Víctor se sentó junto a Mérida. En la mesa, las bandejas de plata vieja y las delicadas tazas estaban por fin todas vacías, pero Katerina había repuesto la jarra de chocolate y un gran plato con rebanadas de pan frito en aceite, que tanto gustaban a Irene, tal como se hacían en España. Pero él no era capaz de seguir la conversación. Se hundió en la butaca y se dedicó a imaginar lo que haría con el dinero que obtendría si consiguiera la pulsera. Se le ocurrían tantas posibilidades que le temblaban los labios. Solo oía de fondo la voz de Lucas, que se había llevado a la boca varios picatostes empapados en chocolate demasiado seguidos y, entre bocado y bocado, intentaba terminar la frase:

—En fin, creo que sois muy valientes los dos, invertir vuestro dinero así como así con los aires raros que vienen de todos lados, sobre todo del oeste. No sé, Fernando, creo que es un poco arriesgado.

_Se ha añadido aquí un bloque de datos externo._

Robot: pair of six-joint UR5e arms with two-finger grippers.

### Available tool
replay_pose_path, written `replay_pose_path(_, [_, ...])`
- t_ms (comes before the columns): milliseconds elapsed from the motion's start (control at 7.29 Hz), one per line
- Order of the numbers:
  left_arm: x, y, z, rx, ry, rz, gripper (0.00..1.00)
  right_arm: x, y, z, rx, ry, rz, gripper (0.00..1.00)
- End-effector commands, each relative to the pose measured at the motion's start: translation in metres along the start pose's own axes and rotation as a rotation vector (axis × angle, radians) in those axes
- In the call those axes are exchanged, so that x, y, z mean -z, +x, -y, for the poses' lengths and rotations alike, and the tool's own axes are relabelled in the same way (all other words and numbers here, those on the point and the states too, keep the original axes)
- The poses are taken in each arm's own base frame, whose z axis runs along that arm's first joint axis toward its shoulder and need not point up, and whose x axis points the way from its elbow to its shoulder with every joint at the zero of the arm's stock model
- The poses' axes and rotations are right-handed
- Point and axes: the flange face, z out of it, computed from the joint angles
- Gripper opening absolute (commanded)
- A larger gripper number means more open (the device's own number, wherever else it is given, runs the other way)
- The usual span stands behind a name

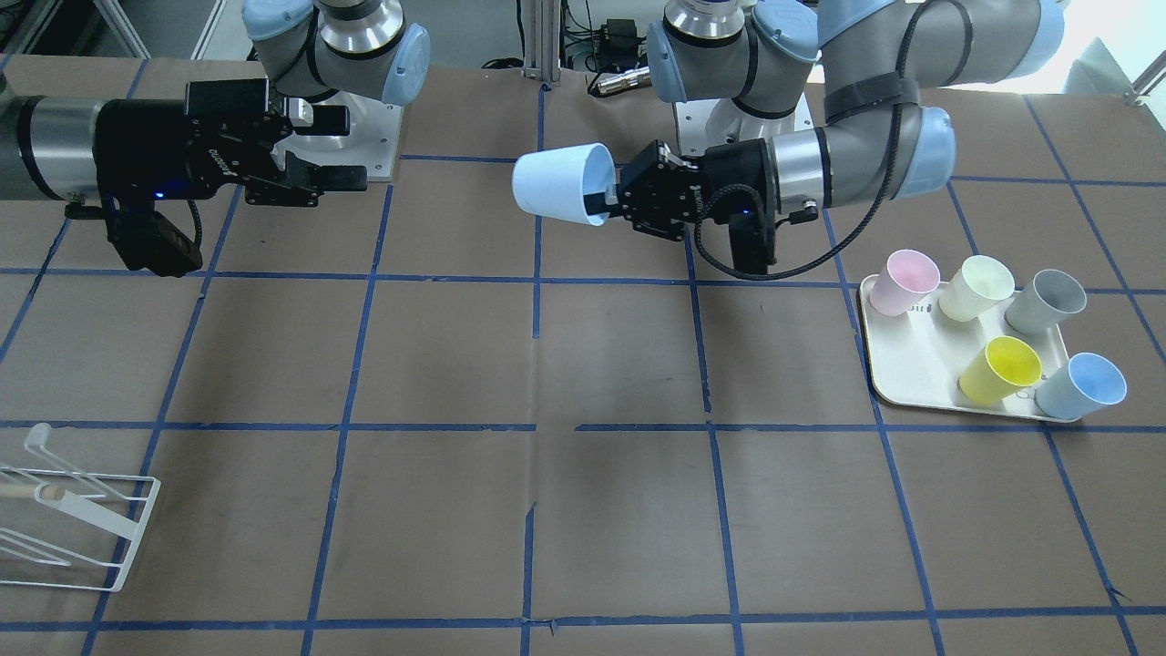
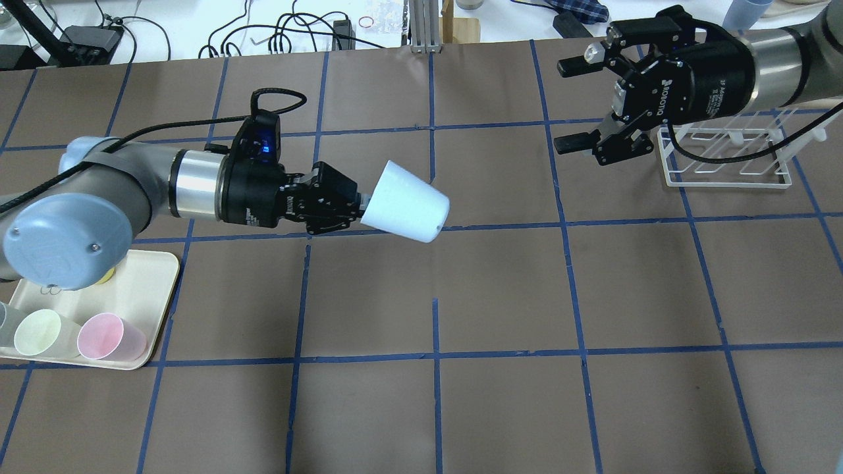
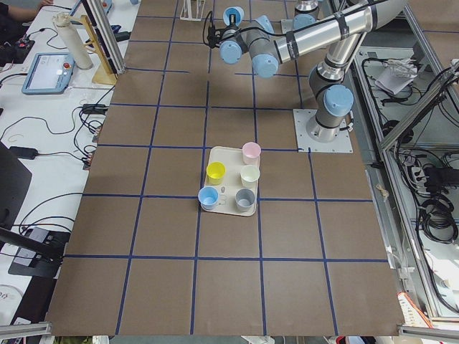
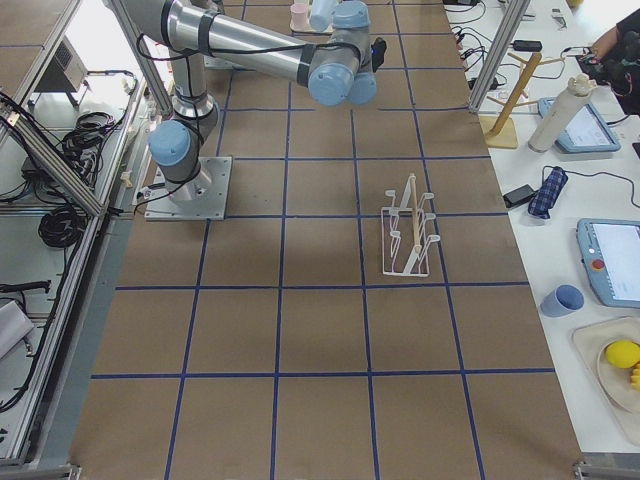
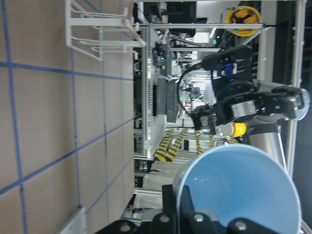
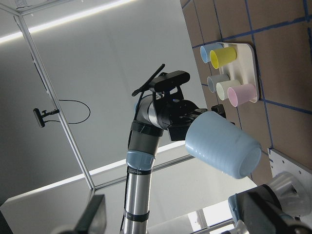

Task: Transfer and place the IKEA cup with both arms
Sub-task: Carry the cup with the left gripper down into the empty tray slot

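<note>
Jaws of left arm (image 2: pixel 197 184) gripped rim of light-blue tapered plastic cup (image 2: pixel 407 202), base pointing horizontally toward open jaws of right arm (image 2: pixel 770 52).

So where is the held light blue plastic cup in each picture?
Front-facing: light blue plastic cup, upper centre.
Overhead: cup at centre.
Exterior left: cup at top edge.
Exterior right: cup at top edge.
Left wrist: cup bottom right.
Right wrist: cup centre right.
Landmark: cream tray of pastel cups, in most views.
</note>
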Motion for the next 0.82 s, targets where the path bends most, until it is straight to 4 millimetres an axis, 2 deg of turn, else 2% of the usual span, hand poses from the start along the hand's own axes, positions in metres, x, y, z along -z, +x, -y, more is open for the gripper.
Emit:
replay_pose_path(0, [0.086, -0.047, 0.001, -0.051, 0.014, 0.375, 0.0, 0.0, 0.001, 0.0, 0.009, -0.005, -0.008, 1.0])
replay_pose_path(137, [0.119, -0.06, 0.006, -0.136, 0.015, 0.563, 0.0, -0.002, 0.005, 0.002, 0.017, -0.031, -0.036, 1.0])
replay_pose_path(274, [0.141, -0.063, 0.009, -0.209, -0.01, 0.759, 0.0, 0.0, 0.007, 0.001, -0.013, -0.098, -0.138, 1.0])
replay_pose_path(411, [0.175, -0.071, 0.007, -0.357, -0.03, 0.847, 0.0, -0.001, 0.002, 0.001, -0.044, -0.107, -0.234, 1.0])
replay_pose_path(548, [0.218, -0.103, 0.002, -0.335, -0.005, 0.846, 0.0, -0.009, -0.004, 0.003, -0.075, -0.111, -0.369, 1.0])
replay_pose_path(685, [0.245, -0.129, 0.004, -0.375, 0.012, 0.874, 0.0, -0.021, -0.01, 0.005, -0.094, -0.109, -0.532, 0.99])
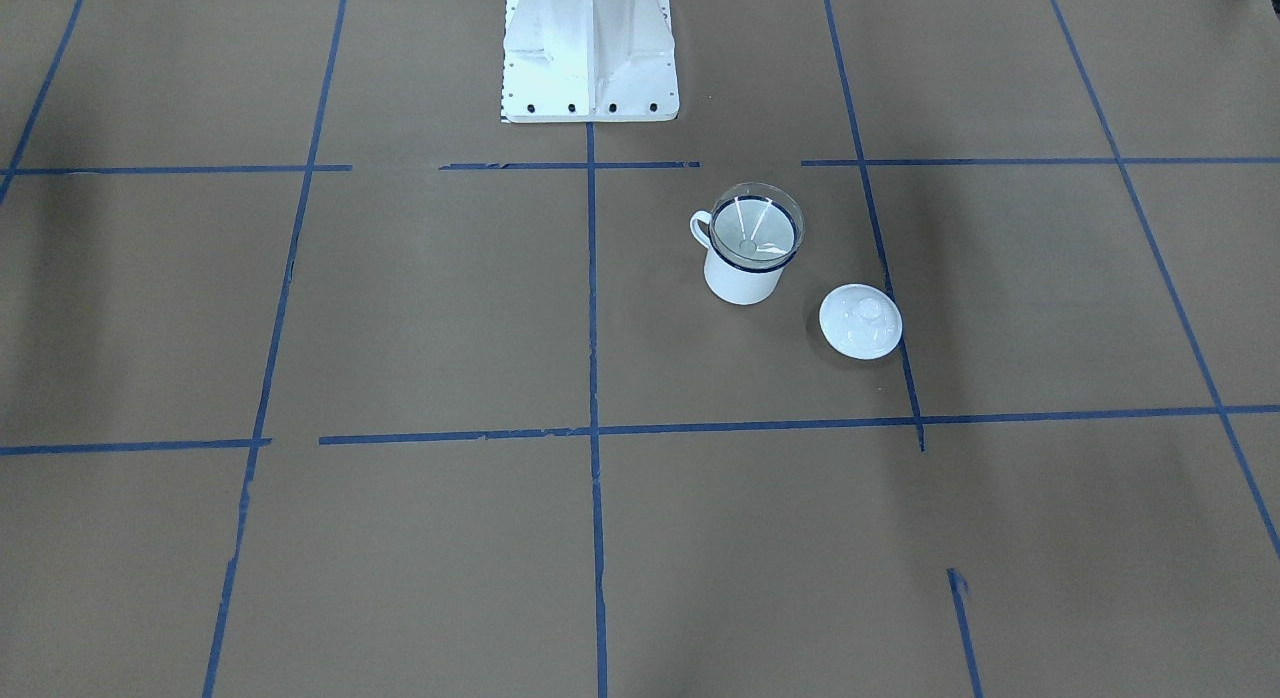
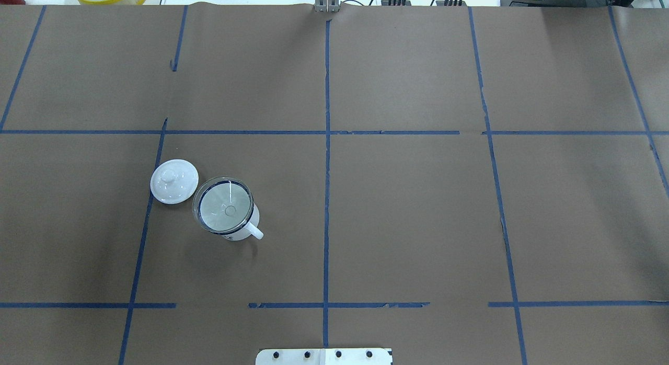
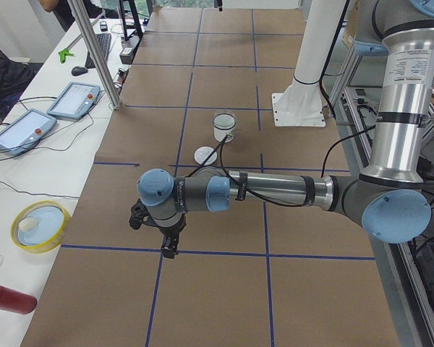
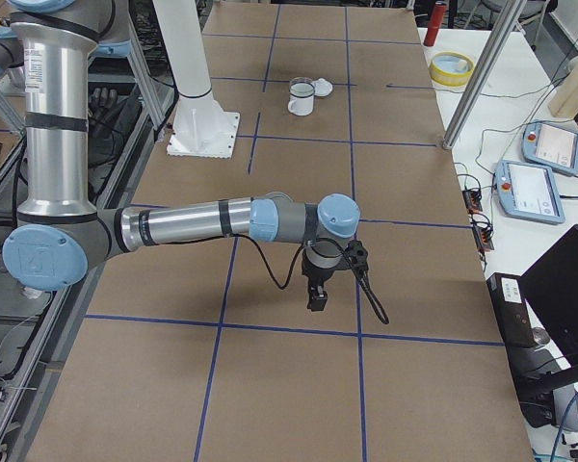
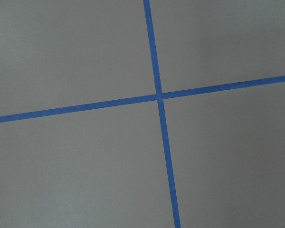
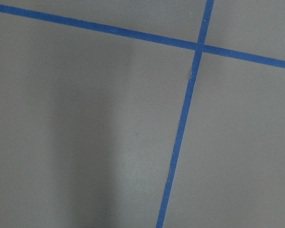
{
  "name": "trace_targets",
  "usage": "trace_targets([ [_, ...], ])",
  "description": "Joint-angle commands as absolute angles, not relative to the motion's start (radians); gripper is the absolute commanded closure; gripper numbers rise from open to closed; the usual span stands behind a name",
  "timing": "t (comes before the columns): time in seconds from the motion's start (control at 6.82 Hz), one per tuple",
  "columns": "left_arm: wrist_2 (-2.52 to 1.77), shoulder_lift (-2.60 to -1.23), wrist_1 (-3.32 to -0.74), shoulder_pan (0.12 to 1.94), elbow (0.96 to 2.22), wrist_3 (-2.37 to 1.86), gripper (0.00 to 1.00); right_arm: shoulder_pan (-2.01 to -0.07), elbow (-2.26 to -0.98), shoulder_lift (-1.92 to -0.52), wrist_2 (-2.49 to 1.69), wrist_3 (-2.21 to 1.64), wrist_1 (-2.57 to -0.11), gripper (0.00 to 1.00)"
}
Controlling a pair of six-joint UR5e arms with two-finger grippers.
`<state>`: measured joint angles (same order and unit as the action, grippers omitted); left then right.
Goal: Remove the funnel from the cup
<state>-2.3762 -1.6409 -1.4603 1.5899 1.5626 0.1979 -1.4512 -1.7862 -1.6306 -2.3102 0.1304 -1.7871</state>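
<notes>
Upright on the brown-paper-covered worktop (image 1: pixel 400 308) stands the white enamel cup with a dark blue rim and a small loop handle (image 1: pixel 742 278). It is on the robot's left half, inside one of the squares marked out by blue tape lines (image 1: pixel 592 308). The small clear cone-shaped funnel (image 1: pixel 755 223) sits in the mouth of the cup. Its wide round rim rests on the blue rim and overhangs it slightly, and its narrow spout points down into the cup. The cup's handle faces the robot's side of the worktop and somewhat toward its right.

Just beside the cup, on the side away from the robot and further to its left, lies a white round domed lid with a knob (image 1: pixel 860 321). It rests flat on the paper, knob up, close to a tape line, with a narrow gap to the cup in the front-facing view. The white pedestal of the robot's base (image 1: pixel 590 53) stands at the worktop's edge, apart from the cup.

Neither arm shows in the overhead or front-facing view. The left pincer (image 3: pixel 168 250) hangs pointing down over a tape line, well apart from the cup, at the end of a forearm held level. The right pincer (image 4: pixel 317 304) hangs the same way on the other half of the worktop, farther from the cup. Both appear only in the side views, so I cannot tell whether either is spread or pressed together. Each wrist view shows only brown paper and a crossing of blue tape.
</notes>
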Motion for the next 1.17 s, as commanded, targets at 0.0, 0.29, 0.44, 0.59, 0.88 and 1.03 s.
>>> trace_targets([
  [0.0, -2.376, -1.64, -1.465, 1.591, 1.563, 0.198, 0.0, -1.451, -1.787, -1.631, -2.31, 0.13, -1.787, 0.0],
  [0.29, -2.375, -1.646, -1.465, 1.591, 1.586, 0.189, 0.0, -1.451, -1.787, -1.631, -2.31, 0.13, -1.787, 0.0],
  [0.44, -2.369, -1.679, -1.45, 1.594, 1.598, 0.186, 0.0, -1.451, -1.787, -1.629, -2.31, 0.13, -1.787, 0.0],
  [0.59, -2.368, -1.712, -1.437, 1.595, 1.623, 0.151, 0.0, -1.451, -1.787, -1.631, -2.31, 0.13, -1.787, 0.0],
  [0.88, -2.346, -1.832, -1.25, 1.588, 1.797, -0.077, 0.0, -1.451, -1.787, -1.631, -2.31, 0.13, -1.787, 0.0],
  [1.03, -2.345, -1.897, -1.153, 1.576, 1.881, -0.157, 0.0, -1.451, -1.787, -1.631, -2.31, 0.13, -1.787, 0.0],
])
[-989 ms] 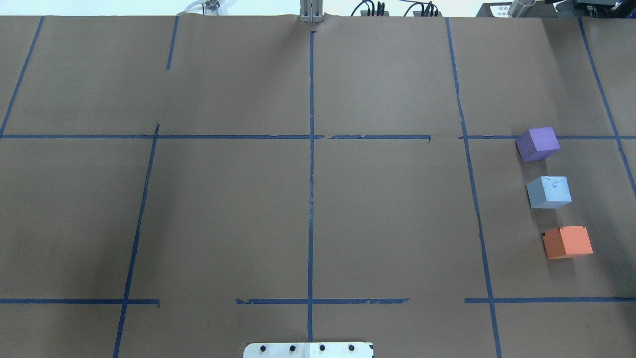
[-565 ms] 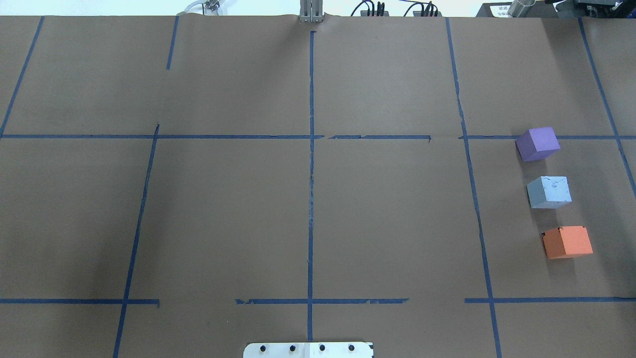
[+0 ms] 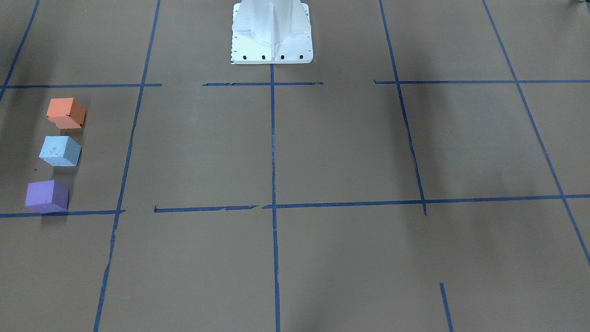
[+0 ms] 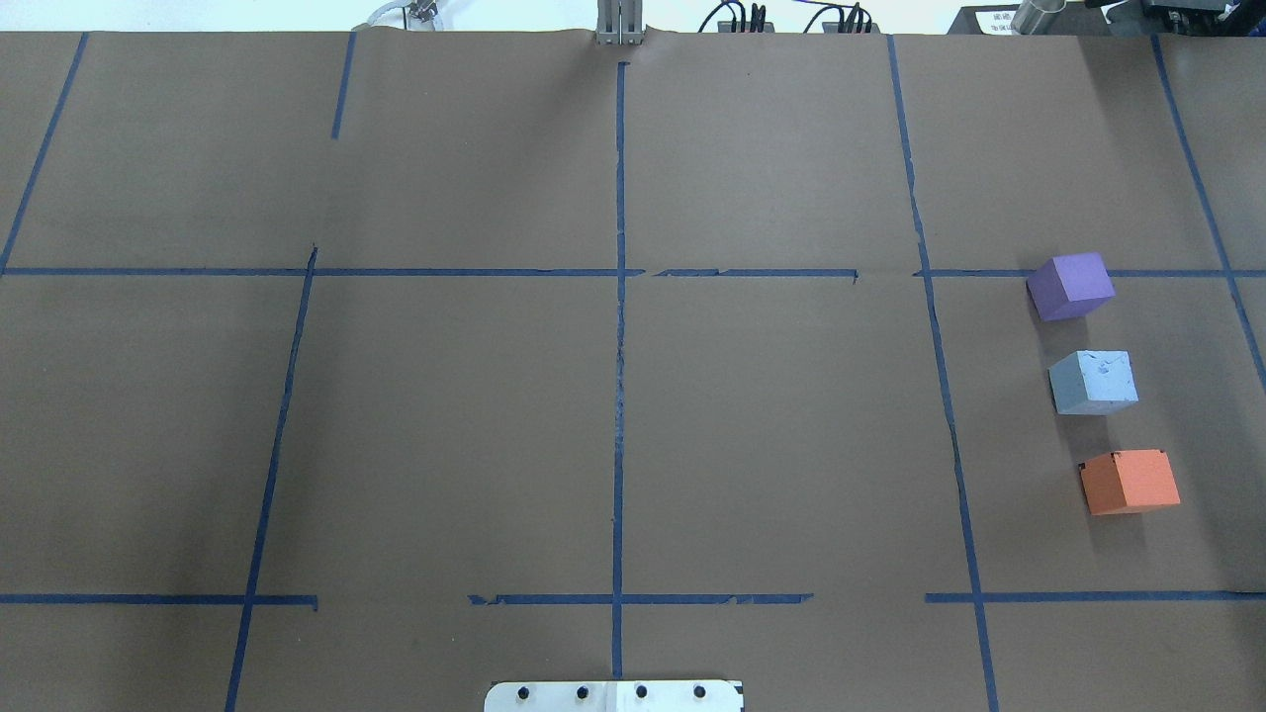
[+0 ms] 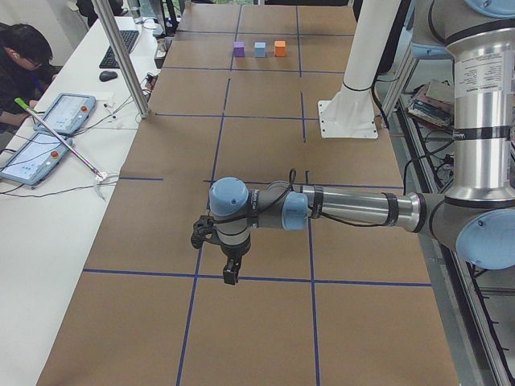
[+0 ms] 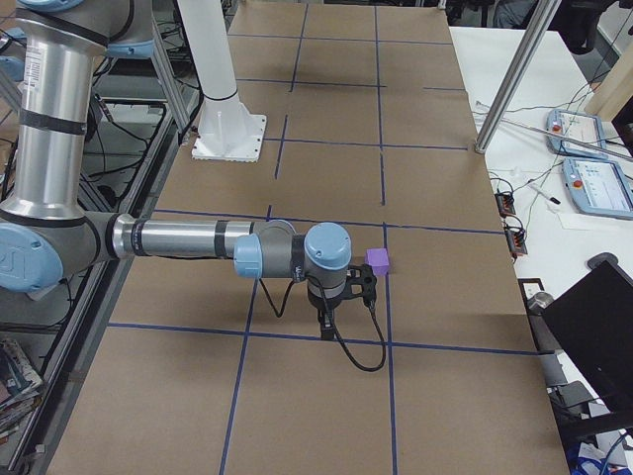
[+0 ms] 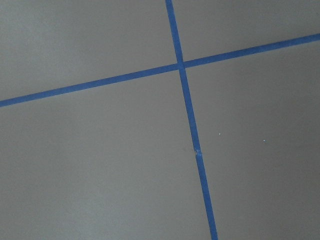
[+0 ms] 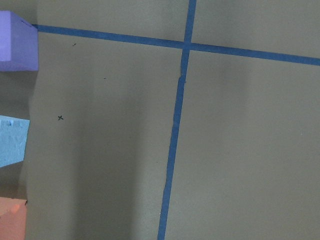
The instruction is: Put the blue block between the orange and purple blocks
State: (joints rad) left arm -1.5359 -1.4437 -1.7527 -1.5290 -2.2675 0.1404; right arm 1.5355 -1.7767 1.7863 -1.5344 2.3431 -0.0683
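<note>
The pale blue block (image 4: 1093,381) stands on the brown paper in a row between the purple block (image 4: 1070,285) and the orange block (image 4: 1130,481), with small gaps on both sides. The front-facing view shows the same row: orange (image 3: 66,113), blue (image 3: 60,151), purple (image 3: 46,196). The right wrist view catches purple (image 8: 17,42), blue (image 8: 11,140) and orange (image 8: 12,219) at its left edge. My right gripper (image 6: 326,327) hangs empty just beyond the row. My left gripper (image 5: 231,277) hangs at the far end. I cannot tell whether either is open or shut.
Blue tape lines (image 4: 619,326) grid the brown paper. The white robot base plate (image 4: 613,696) sits at the near edge. A metal post (image 4: 619,22) and cables stand at the far edge. An operator and tablets (image 5: 48,129) are on the side table.
</note>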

—Estoy convencido de que es una inversión segura. Muchos conocidos también se han animado.

—Pero Hitler está haciendo muchos movimientos extraños y no parece tener muy buenas intenciones. Aunque me pone más nervioso lo que ocurre en España, para qué voy a mentirte. Casi es mejor no hablar de este tema. Es muy aburrido.

—Pues sobre España no podemos opinar, Lucas, vosotros estáis mucho mejor informados. Pero sí te digo que a nosotros Hitler no nos da ningún miedo. —Fernando habló con seguridad. El hombre de leyes confiaba en la ley.

—¿Ah, no? No sé qué decirte.

—Vivimos en una Europa democrática. Por mucho que Hitler quisiera, los países más poderosos no permitirían nunca que un fascismo se impusiera a estas alturas de la Historia. Es impensable imaginarlo. Estoy seguro de que estamos a salvo, gracias a Dios, de todos esos a los que les gustaría ponerse a mandar sin que les corresponda. Sería una locura tremenda permitir otra cosa. ¿No creéis?